EXERCISE PROMPT
Where a line of the material contains the string "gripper", copy that line.

Segment Start: DATA

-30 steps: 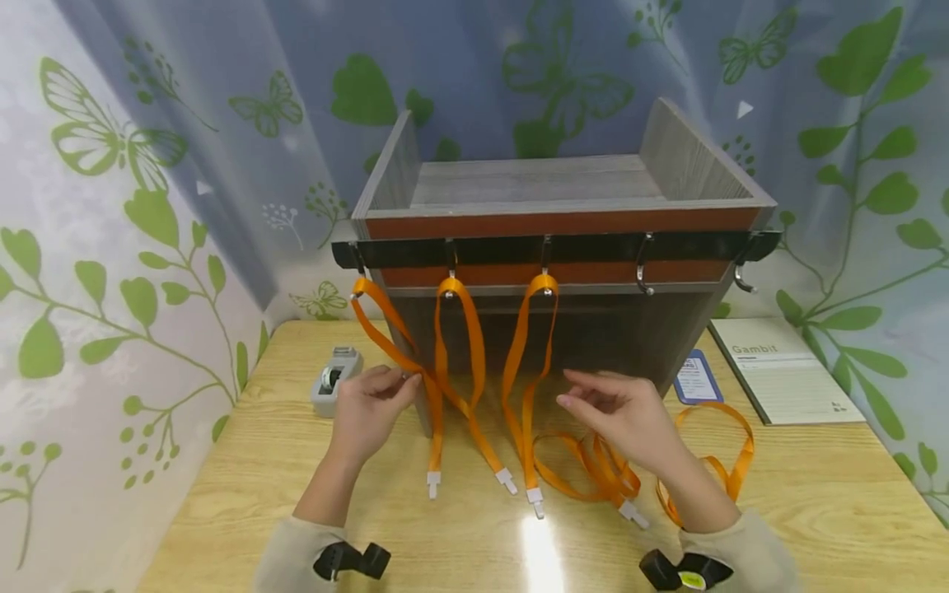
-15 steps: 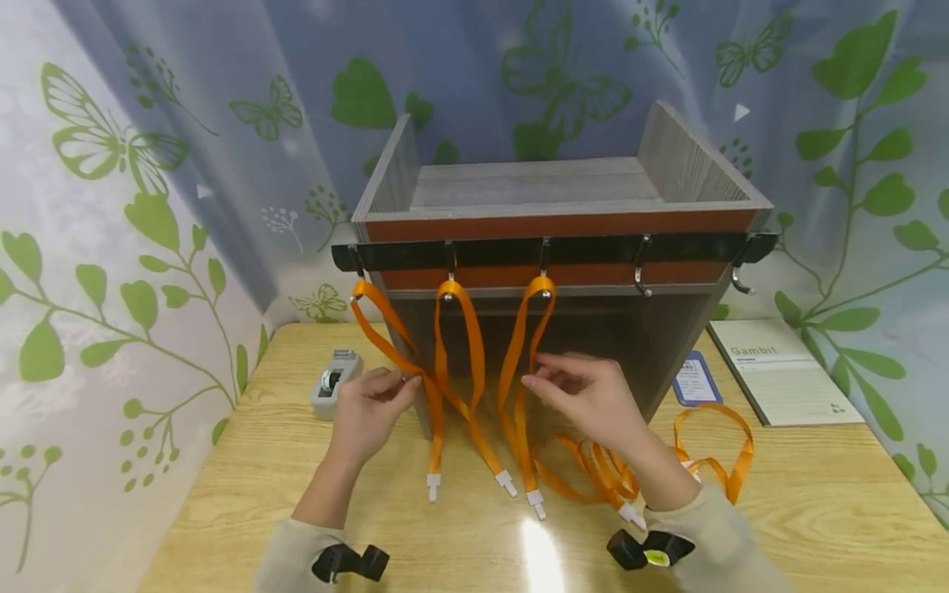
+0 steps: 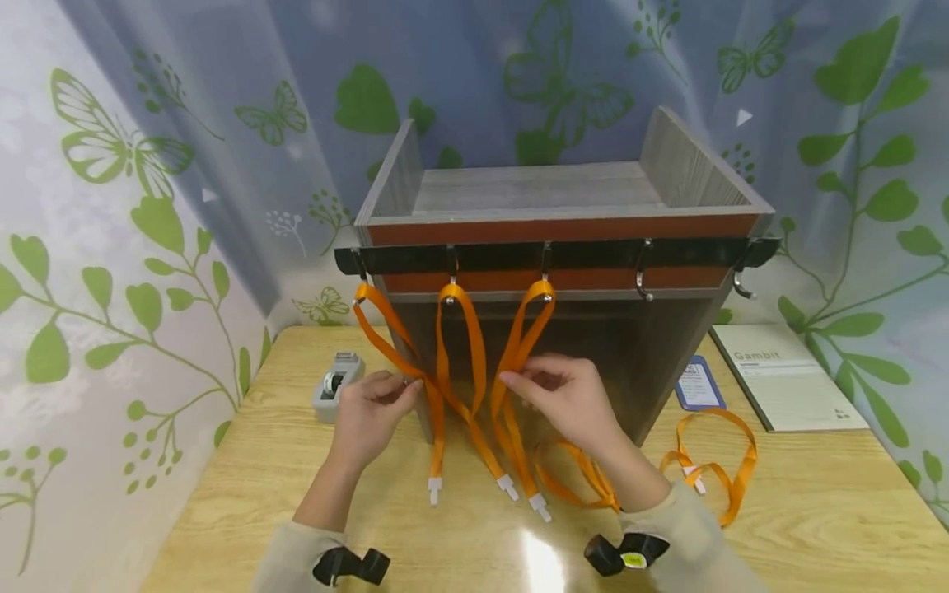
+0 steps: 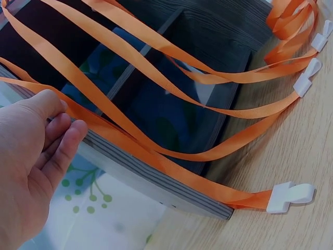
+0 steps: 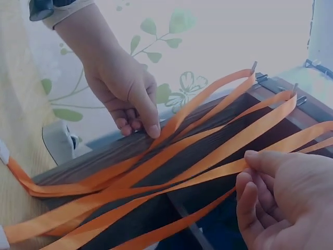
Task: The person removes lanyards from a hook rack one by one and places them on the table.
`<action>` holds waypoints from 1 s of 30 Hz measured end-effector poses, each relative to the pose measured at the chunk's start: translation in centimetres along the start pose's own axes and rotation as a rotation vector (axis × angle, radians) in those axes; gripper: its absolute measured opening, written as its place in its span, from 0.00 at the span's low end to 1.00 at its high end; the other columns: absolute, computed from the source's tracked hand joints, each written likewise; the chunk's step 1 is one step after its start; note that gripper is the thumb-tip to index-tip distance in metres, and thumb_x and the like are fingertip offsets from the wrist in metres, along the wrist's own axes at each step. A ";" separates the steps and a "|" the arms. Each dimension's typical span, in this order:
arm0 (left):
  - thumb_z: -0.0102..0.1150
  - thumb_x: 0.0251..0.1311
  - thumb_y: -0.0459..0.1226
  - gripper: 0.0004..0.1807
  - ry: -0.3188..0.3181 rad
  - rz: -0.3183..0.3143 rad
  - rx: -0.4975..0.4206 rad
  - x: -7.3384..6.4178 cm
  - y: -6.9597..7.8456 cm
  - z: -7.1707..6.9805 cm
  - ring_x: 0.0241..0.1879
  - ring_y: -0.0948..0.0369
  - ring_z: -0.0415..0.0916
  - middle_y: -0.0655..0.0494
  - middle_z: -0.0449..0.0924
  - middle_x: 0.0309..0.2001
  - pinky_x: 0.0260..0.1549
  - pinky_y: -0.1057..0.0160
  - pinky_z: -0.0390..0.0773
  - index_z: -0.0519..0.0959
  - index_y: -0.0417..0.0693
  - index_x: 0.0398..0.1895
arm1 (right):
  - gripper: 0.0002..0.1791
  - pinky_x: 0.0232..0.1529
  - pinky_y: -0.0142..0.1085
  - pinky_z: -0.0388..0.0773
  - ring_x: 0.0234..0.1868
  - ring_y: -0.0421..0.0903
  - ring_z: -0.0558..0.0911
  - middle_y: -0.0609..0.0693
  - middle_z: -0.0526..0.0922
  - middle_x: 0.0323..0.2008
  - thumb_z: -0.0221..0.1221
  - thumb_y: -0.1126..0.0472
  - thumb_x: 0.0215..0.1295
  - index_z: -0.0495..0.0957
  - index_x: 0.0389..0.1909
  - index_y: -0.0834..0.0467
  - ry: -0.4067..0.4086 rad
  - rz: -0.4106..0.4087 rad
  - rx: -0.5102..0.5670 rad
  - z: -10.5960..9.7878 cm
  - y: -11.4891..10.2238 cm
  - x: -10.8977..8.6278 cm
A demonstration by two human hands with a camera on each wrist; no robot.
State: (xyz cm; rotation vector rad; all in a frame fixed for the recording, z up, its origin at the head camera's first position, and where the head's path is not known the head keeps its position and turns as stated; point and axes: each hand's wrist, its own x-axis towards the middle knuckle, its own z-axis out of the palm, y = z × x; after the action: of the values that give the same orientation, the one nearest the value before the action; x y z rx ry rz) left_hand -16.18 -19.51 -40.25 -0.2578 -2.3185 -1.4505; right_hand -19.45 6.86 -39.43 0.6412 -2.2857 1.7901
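Observation:
Three orange lanyards with white clips hang from the three left hooks of a black hook rail point(image 3: 497, 258). My left hand point(image 3: 373, 412) pinches the leftmost lanyard point(image 3: 385, 342) partway down its strap. My right hand point(image 3: 572, 401) pinches the third lanyard point(image 3: 519, 346) between thumb and forefinger, and its two strands cross above the fingers. Between the hands hangs the second lanyard point(image 3: 478, 350), untouched. In the right wrist view, the right thumb point(image 5: 265, 160) lies on an orange strap.
The rail is fixed to a grey wooden shelf box point(image 3: 549, 188); its two right hooks hold nothing. Loose lanyards point(image 3: 730, 494) lie on the table at right, near a blue-framed badge point(image 3: 698, 384) and a notebook point(image 3: 787, 377). A tape dispenser point(image 3: 337, 389) stands at left.
My right hand has moved left from open space to the third lanyard, taken hold of it and drawn its strands leftward so they cross. The left hand has stayed in place.

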 end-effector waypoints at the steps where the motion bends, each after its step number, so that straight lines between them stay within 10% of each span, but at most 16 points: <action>1: 0.66 0.59 0.26 0.04 -0.001 -0.003 -0.002 0.0 0.0 0.0 0.25 0.67 0.74 0.44 0.82 0.25 0.24 0.74 0.76 0.87 0.31 0.32 | 0.08 0.22 0.35 0.78 0.19 0.43 0.78 0.54 0.81 0.19 0.71 0.58 0.60 0.86 0.26 0.57 -0.008 0.009 0.020 0.1 0.1 0.1; 10: 0.66 0.60 0.26 0.04 -0.003 -0.024 -0.017 -0.3 -0.2 0.2 0.26 0.69 0.76 0.42 0.83 0.27 0.26 0.75 0.79 0.87 0.29 0.33 | 0.07 0.21 0.37 0.77 0.18 0.48 0.76 0.53 0.78 0.18 0.68 0.64 0.62 0.85 0.25 0.61 -0.037 0.005 0.094 -0.7 -0.7 0.0; 23: 0.65 0.60 0.25 0.05 0.003 0.018 -0.023 0.1 0.2 0.2 0.25 0.68 0.75 0.42 0.82 0.25 0.25 0.75 0.77 0.86 0.28 0.30 | 0.09 0.22 0.30 0.72 0.22 0.41 0.75 0.46 0.81 0.24 0.65 0.79 0.56 0.87 0.31 0.64 0.031 -0.352 0.113 -4.6 -8.0 0.3; 30: 0.66 0.60 0.27 0.04 0.006 -0.004 -0.016 0.2 -2.0 0.5 0.25 0.70 0.76 0.43 0.83 0.27 0.25 0.74 0.79 0.87 0.31 0.33 | 0.15 0.20 0.29 0.67 0.23 0.39 0.72 0.46 0.85 0.29 0.62 0.83 0.54 0.88 0.38 0.65 0.007 -0.488 0.095 -5.8 -11.0 1.0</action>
State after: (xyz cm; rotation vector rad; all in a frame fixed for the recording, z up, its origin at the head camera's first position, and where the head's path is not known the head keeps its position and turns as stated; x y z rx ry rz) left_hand -17.20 -20.03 -42.01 -0.2534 -2.3047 -1.4697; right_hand -16.32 10.13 -27.77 1.0934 -1.8316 1.6547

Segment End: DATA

ANSWER SECTION
`<action>` holds waypoints from 1 s of 30 Hz measured end-effector poses, each relative to the pose measured at the chunk's start: translation in centimetres along the start pose's own axes and rotation as a rotation vector (axis × angle, radians) in those axes; gripper: its absolute measured opening, written as its place in its span, from 0.00 at the span's low end to 1.00 at its high end; the other columns: absolute, computed from the source's tracked hand joints, each written likewise; the chunk's step 1 is one step after its start; note that gripper is the thumb-tip to index-tip distance in metres, and thumb_x and the like are fingertip offsets from the wrist in metres, along the wrist's own axes at each step. A ";" separates the steps and a "|" the arms. Each dimension's typical span, in this order:
  - gripper: 0.0004..0.1807
  - gripper: 0.0002..0.1791

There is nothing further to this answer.